PhD Thesis – Multiscale Modeling in Granular Flow

Abstract: Granular materials are common in everyday experience, but have long-resisted a complete theoretical description. Here, we consider the regime of slow, dense granular flow, for which there is no general model, representing a considerable hurdle to industry, where grains and powders must frequently be manipulated. Much of the complexity of modeling granular materials stems from the discreteness of the constituent particles, and a key theme of this work has been the connection of the microscopic particle motion to a bulk continuum description. This led to development of the “spot model”, which provides a microscopic mechanism for particle rearrangement in dense granular flow, by breaking down the motion into correlated group displacements on a mesoscopic length scale. The spot model can be used as the basis of a multiscale simulation technique which can accurately reproduce the flow in a large-scale discrete element simulation of granular drainage, at a fraction of the computational cost. In addition, the simulation can also successfully track microscopic packing signatures, making it one of the first models of a flowing random packing.

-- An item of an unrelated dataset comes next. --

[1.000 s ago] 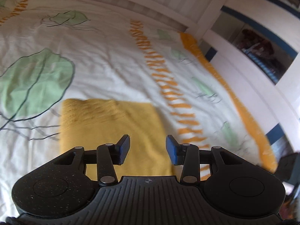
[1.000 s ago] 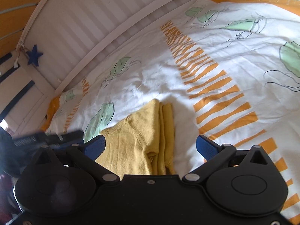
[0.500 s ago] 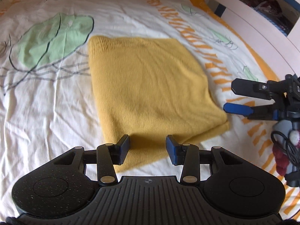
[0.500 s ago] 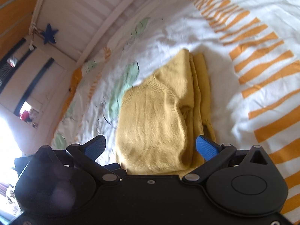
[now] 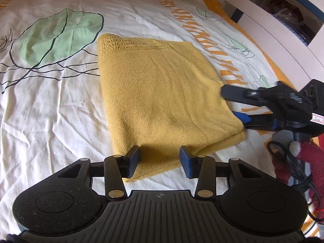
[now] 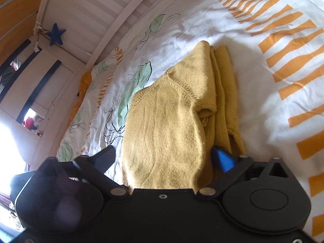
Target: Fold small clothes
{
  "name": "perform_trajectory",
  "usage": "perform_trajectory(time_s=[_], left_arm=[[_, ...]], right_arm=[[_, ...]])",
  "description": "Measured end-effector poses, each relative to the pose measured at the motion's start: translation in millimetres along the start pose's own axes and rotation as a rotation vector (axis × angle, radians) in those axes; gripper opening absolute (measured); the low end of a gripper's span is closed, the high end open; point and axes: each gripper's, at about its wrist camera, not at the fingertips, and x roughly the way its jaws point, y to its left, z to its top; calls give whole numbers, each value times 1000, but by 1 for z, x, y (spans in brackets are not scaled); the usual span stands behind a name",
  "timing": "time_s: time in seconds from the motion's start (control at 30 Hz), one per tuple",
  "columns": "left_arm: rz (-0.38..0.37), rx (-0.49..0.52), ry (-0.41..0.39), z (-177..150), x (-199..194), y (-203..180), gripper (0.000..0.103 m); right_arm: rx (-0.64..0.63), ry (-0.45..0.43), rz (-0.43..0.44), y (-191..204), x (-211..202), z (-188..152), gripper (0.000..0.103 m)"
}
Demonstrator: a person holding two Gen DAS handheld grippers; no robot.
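A folded yellow knit garment (image 5: 162,93) lies flat on the bedspread (image 5: 50,105). My left gripper (image 5: 160,162) is open, its blue pads just above the garment's near edge. My right gripper (image 5: 232,103) shows in the left wrist view at the garment's right edge, open, one finger above the cloth and one at the edge. In the right wrist view the garment (image 6: 168,121) lies between the open fingers of the right gripper (image 6: 166,160), with folded layers on the right side.
The bedspread is white with green leaves (image 5: 58,36) and orange stripes (image 6: 287,46). A white slatted bed rail (image 6: 105,12) with a blue star (image 6: 55,35) runs behind. White shelving (image 5: 283,24) stands past the bed's right edge.
Both grippers have moved down and in toward the garment. The right gripper now straddles its right edge. The left gripper has dropped close to the near edge.
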Motion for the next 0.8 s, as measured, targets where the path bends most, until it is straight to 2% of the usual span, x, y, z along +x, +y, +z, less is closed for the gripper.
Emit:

To extend to situations other than drainage ultimately requires a treatment of material properties, such as stress and strain-rate, but these quantities are difficult to define in a granular packing, due to strong heterogeneities at the level of a single particle. However, they can be successfully interpreted at the mesoscopic spot scale, and this information can be used to directly test some commonly-used hypotheses in modeling granular materials, providing insight into formulating a general theory.

Thesis committee: Martin Z. Bazant, R. Ruben Rosales, Jean-Christophe Nave, Arshad Kudrolli.